**DESCRIPTION OF THE TASK**.
Exclude all pictures. Then restate, word for word, the entries from the first line through the line that contains "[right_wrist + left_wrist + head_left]".

**RECORDS FOR THIS TASK**.
↓
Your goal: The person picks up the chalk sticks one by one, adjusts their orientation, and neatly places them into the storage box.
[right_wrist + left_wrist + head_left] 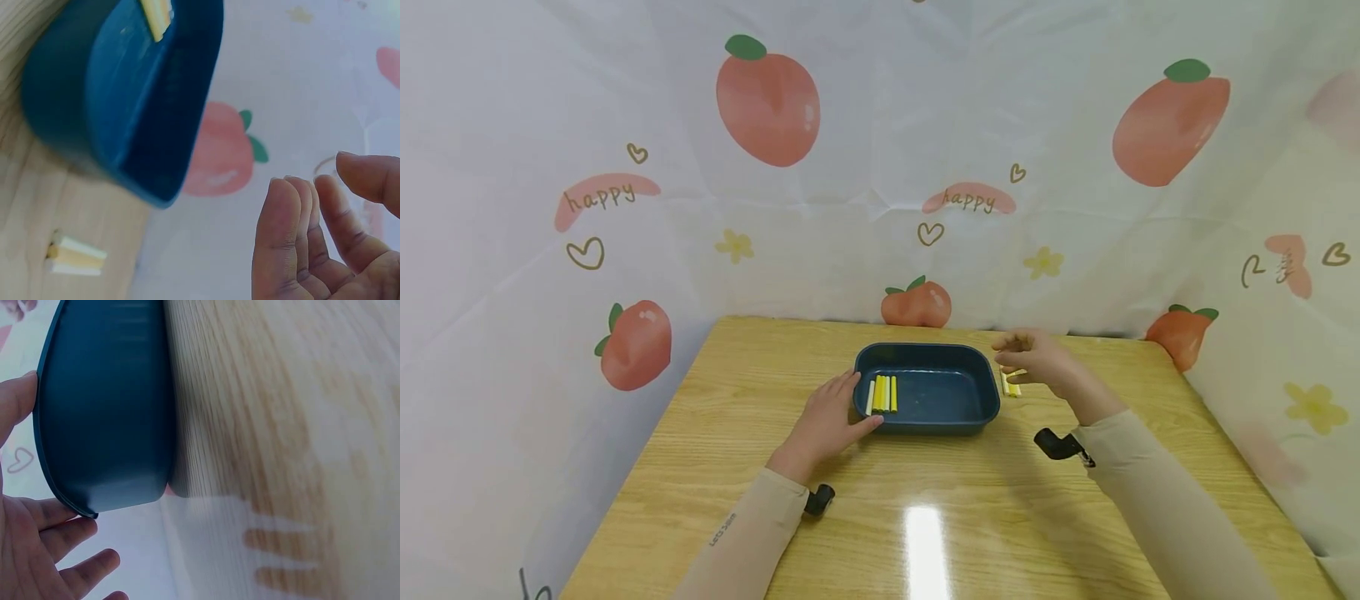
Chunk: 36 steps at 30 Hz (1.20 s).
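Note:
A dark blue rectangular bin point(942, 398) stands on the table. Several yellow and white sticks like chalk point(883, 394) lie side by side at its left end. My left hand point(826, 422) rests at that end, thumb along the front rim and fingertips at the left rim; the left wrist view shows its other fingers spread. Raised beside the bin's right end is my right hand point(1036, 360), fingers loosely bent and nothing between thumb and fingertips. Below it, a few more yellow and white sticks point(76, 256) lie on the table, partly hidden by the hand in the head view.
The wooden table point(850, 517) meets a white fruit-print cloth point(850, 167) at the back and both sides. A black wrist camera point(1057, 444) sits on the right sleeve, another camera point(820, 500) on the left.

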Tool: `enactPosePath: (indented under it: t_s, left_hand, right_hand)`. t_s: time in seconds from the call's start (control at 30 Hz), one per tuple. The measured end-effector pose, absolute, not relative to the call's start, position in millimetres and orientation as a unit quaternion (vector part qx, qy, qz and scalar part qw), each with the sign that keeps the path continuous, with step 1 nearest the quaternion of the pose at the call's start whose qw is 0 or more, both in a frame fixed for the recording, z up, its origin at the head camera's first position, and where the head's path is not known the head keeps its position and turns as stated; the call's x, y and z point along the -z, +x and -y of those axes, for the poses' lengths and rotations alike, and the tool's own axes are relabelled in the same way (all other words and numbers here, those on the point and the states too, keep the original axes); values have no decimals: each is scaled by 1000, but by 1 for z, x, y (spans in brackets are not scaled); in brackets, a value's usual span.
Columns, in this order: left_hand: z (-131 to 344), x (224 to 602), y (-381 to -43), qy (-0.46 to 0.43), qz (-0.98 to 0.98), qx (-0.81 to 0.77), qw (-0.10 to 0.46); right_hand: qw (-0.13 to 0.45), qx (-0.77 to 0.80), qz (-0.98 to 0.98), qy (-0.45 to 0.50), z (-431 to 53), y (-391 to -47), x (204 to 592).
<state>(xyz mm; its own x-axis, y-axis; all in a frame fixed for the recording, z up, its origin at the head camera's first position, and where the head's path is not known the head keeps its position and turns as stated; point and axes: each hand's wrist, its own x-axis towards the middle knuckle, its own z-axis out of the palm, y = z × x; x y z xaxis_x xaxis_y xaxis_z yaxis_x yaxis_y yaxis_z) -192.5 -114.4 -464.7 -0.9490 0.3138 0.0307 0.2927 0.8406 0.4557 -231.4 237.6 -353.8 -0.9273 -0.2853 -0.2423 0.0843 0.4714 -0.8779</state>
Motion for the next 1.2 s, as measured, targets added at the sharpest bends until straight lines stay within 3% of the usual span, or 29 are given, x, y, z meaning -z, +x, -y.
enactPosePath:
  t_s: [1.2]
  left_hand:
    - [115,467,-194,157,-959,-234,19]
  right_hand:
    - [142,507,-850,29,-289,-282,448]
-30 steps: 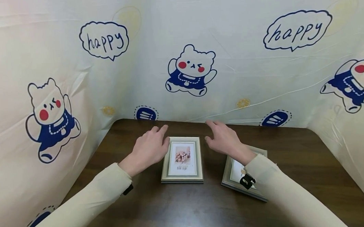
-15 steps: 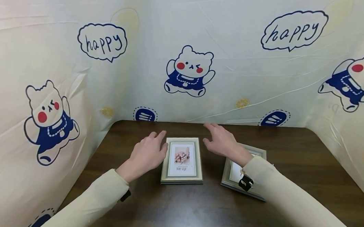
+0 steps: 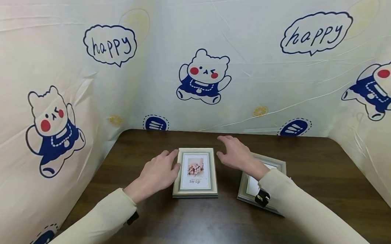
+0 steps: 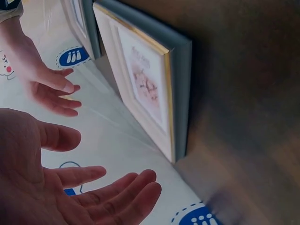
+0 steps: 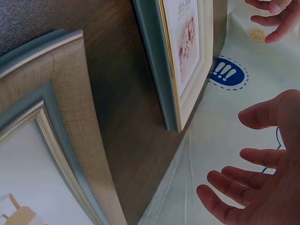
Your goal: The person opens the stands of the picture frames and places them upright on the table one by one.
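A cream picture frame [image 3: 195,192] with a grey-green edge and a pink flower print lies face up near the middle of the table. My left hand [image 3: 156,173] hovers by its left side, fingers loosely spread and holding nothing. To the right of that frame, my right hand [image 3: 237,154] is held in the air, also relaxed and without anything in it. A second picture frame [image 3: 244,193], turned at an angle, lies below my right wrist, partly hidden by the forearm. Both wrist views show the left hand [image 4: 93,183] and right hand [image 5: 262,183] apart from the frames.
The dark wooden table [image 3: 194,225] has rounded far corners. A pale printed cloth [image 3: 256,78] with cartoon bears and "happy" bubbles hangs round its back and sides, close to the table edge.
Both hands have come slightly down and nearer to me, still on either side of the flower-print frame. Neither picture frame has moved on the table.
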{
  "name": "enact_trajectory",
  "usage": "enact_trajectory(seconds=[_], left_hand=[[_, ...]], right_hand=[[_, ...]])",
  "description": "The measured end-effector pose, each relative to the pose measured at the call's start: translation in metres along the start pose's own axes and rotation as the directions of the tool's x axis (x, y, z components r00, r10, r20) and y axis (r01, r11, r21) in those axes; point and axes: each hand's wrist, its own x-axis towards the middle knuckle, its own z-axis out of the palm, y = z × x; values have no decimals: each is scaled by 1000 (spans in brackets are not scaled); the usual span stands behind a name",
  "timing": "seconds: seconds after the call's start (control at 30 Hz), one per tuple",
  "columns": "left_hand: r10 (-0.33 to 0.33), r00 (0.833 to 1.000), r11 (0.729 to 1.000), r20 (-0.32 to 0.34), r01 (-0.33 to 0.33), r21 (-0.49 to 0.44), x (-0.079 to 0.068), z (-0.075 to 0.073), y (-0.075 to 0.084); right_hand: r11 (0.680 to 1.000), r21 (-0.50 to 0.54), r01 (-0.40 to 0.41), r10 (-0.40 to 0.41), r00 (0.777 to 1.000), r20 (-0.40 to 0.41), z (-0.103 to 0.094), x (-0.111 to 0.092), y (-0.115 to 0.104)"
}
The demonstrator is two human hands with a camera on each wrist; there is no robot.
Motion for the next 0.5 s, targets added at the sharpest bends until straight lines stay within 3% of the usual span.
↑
**ANSWER SECTION**.
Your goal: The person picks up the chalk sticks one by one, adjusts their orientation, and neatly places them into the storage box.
[right_wrist + left_wrist + head_left] 

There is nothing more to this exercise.